Remember when AI coding simply meant pressing the “Tab” key to autocomplete a generic Python function? That era is already over.
The software industry has officially shifted from AI assistance to AI orchestration, and the catalyst is Google Antigravity. Released in late 2025, it is not just another smart text editor with a chatbot glued to the sidebar. It is a dedicated “agent-first” development platform.
But what does that actually mean for your daily workflow?
Instead of highlighting a broken div and asking an AI to fix the CSS, you use Antigravity to spawn a dedicated, autonomous agent. You tell it to build a feature, and it independently writes the code, opens the terminal, installs the dependencies, launches a local browser, and tests the UI.
If you are still using your AI tools as glorified search engines, you are actively falling behind the curve. Here is exactly how to set up and use Google Antigravity to stop typing and start orchestrating.
The Engine Under the Hood (And the Setup)
Fortunately, the learning curve for the interface is practically zero. Antigravity is a heavily modified fork of Visual Studio Code. If you are on a Mac, Windows, or Linux machine, you just download the installer, sign in with your Google account, and all your existing VS Code extensions, themes, and keybindings will port over in seconds.
The fundamental difference hits you as soon as you look at the layout. You still have your standard Editor view, but the real power is housed in the “Agent Manager.”
This acts as your Mission Control. Right now, during the public preview, Google is offering incredibly generous free rate limits for their Gemini 3.1 Pro model, alongside native access to Anthropic’s Claude 4.5 Sonnet and open-source models. You pick your brain, select your workspace folder, and spin up an agent.
Step 1: The Art of Task Delegation
When you use a standard AI assistant, you ask micro-questions: “How do I center this button?” In Antigravity, you have to completely change your mindset. You need to think like a lead software architect. You are delegating macro-tasks. You open the Agent Manager, click “New Task,” and write a comprehensive, goal-oriented prompt.
Instead of asking for a specific code snippet, you write: “Create a functional user authentication flow using React and Firebase. Build the login UI, handle the token routing, install the necessary dependencies in the terminal, and verify the login state in the browser.”
You hit enter, and you step back. The agent takes over your editor. You will physically watch it open files, write scripts, and execute terminal commands. If you are nervous about it breaking something, you can set the terminal to “Auto” mode, which forces the agent to ask for your explicit permission before running any destructive shell scripts.
Step 2: Verifying with “Artifacts” (The Trust Fall)
The biggest problem with autonomous AI coding has always been trust. If an AI writes 800 lines of code across four different files while you are getting a cup of coffee, finding the hidden logic bug is a complete nightmare.
Antigravity solves this problem brilliantly with a system called “Artifacts.”
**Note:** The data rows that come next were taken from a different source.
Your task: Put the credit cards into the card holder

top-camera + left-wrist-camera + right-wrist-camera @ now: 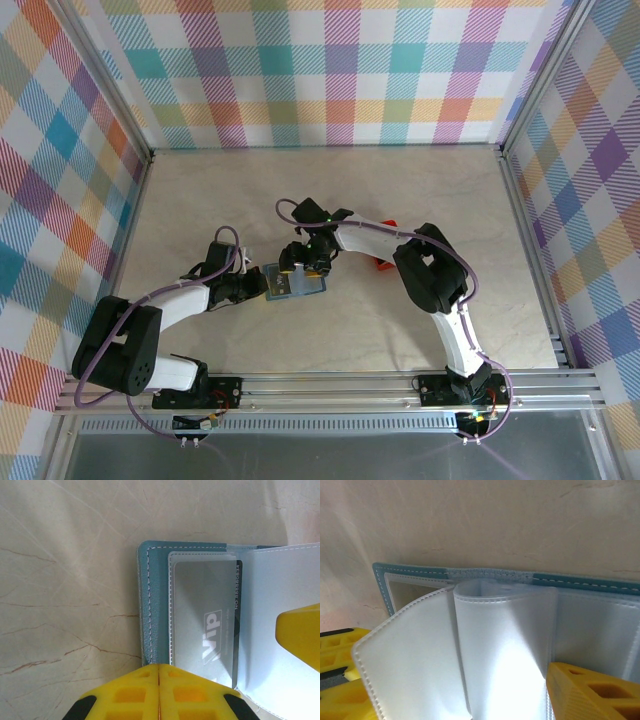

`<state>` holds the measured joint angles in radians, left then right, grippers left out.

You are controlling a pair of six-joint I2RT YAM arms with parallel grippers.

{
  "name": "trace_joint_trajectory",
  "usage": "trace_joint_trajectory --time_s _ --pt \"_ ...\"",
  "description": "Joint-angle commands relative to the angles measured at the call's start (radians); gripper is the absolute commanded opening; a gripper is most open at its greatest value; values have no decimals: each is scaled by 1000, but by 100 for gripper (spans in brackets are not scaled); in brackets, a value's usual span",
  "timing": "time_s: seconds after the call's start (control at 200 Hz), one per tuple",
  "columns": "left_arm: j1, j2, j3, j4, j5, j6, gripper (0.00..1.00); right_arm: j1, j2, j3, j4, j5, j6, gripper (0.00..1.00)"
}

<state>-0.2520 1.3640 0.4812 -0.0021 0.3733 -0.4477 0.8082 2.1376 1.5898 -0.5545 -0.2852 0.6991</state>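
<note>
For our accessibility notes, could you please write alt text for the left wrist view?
An open blue-teal card holder lies on a pale marbled table, a silvery grey card marked Vip in its clear pocket. The shut yellow left claw sits at its near edge; the right claw's yellow finger enters at right.

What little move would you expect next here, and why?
Probably the right gripper nudges the card slightly deeper: its dark edge seems to stick out past the stitched rim of the clear pocket, while the left gripper, shut, sits at the edge of the card holder.
</note>
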Motion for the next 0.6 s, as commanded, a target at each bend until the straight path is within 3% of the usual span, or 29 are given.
trace_joint_trajectory --time_s 0.0,0.595 --pt "8 -1 17 -44 2 20 8 5 -54 -4 -14 20 14 69" --pt "9 -104 104 -220 -17 -47 22 22 -30 43 -68 37 -22 70"
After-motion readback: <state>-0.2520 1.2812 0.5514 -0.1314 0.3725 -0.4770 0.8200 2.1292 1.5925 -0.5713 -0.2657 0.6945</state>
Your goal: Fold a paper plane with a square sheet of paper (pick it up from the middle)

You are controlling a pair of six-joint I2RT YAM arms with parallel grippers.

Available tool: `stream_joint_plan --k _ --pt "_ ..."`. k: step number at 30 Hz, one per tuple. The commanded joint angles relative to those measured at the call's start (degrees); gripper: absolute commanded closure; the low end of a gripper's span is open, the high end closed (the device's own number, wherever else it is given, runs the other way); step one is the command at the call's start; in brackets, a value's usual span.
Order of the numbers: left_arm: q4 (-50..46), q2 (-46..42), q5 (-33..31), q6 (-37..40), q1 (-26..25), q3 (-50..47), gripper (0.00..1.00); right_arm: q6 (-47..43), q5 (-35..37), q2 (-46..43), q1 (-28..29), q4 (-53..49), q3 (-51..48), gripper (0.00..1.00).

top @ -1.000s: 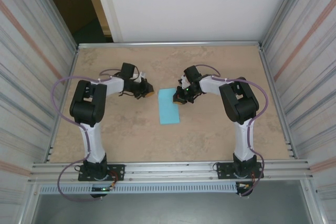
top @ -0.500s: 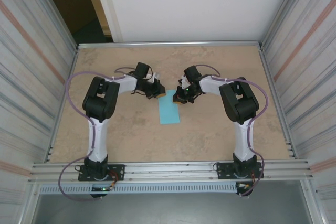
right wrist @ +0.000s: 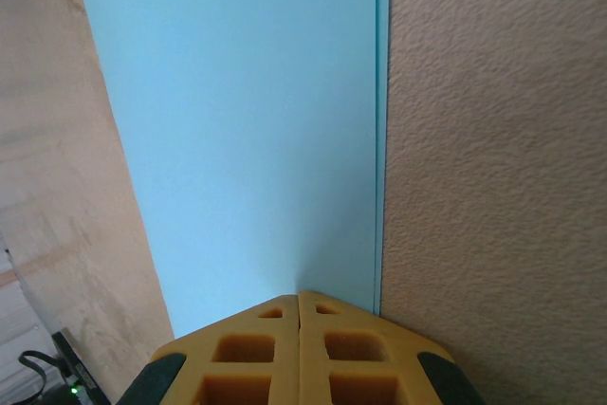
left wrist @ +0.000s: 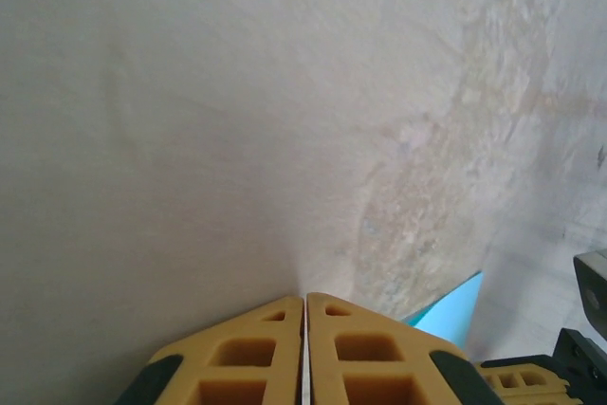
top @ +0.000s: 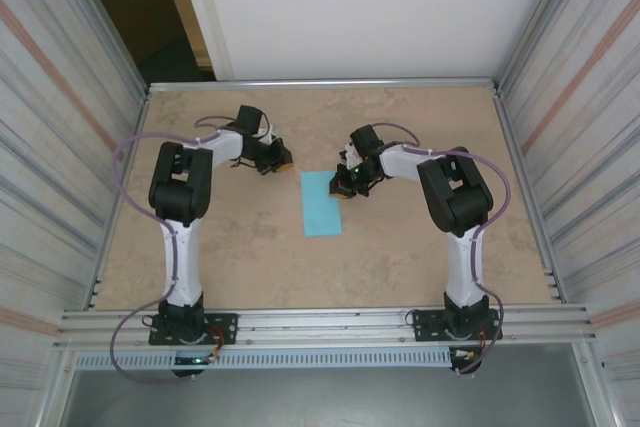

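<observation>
Top external view: I'm seeing the square sheet of paper (top: pixel 321 205) lying mid-table, folded into a narrow rectangle. My right gripper (top: pixel 343 185) is resting on its far right corner, jaws closed. My left gripper (top: pixel 283 160) is sitting just left, closed and empty.

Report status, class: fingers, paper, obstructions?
Left fingers shut, over beige table. Right fingers shut, tips at edge of flat, folded light-blue paper sheet. Nothing blocking.
</observation>
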Motion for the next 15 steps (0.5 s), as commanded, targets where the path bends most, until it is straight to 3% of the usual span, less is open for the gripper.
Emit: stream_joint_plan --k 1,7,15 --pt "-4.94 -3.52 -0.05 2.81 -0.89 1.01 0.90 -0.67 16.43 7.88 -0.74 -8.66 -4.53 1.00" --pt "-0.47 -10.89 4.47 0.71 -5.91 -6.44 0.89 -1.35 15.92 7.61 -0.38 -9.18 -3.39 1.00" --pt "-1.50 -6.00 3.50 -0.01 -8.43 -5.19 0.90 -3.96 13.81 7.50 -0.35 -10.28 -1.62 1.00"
Instead of forcing you to read a raw, scrolling terminal log of every single API call the agent made, the platform generates human-readable deliverables. Before it even writes a single line of code, the agent hands you an Implementation Plan. You can highlight text directly inside this plan and leave a Google Docs-style comment saying, “Actually, let’s swap this out for PostgreSQL.” The agent instantly reads the comment and pivots its strategy without breaking the workflow.
Once the code is written, it doesn’t just say “Finished.” Because the agent has built-in browser actuation, it takes actual screenshots and records brief videos of the UI it just built. You can literally watch a video artifact of the agent successfully logging into the web app it just coded. You verify the visual results, not just the raw code blocks.
Step 3: Multi-Agent Orchestration
This is where Antigravity completely separates itself from the legacy AI coding tools. Because you are operating out of the Agent Manager, you are not limited to one linear conversation thread. You can spawn multiple agents and run them entirely in parallel.
Let’s say you are tackling a massive technical debt migration. You can assign Agent A to sit in the background and ruthlessly refactor a messy, legacy user profile component. While that is compiling, you spin up Agent B in a separate thread and instruct it to write comprehensive Jest unit tests for the exact same component.
You are no longer a solitary programmer. You are managing a team of tireless junior developers working synchronously across your entire codebase.
Knowing When to Step In
Antigravity is incredibly powerful, but the concept of “vibe coding” has limits. If you give the agent a lazy, ambiguous prompt, it will write lazy, messy code. If you let it run wild in your terminal with “Turbo” mode enabled (which auto-executes all commands), it might accidentally overwrite a directory you didn’t want it to touch.
The sweet spot is treating the agent like a highly capable, but slightly reckless, intern. Make it write a design document first. Thoroughly review the visual Artifacts. And as a general rule, restrict its git access so it can only run diff and log, preventing it from accidentally force-pushing a broken branch to your repository.
The agent-first era is not about replacing developers; it is about eliminating the friction of syntax. Grab the free preview, spin up your first agent, and let it do the heavy lifting.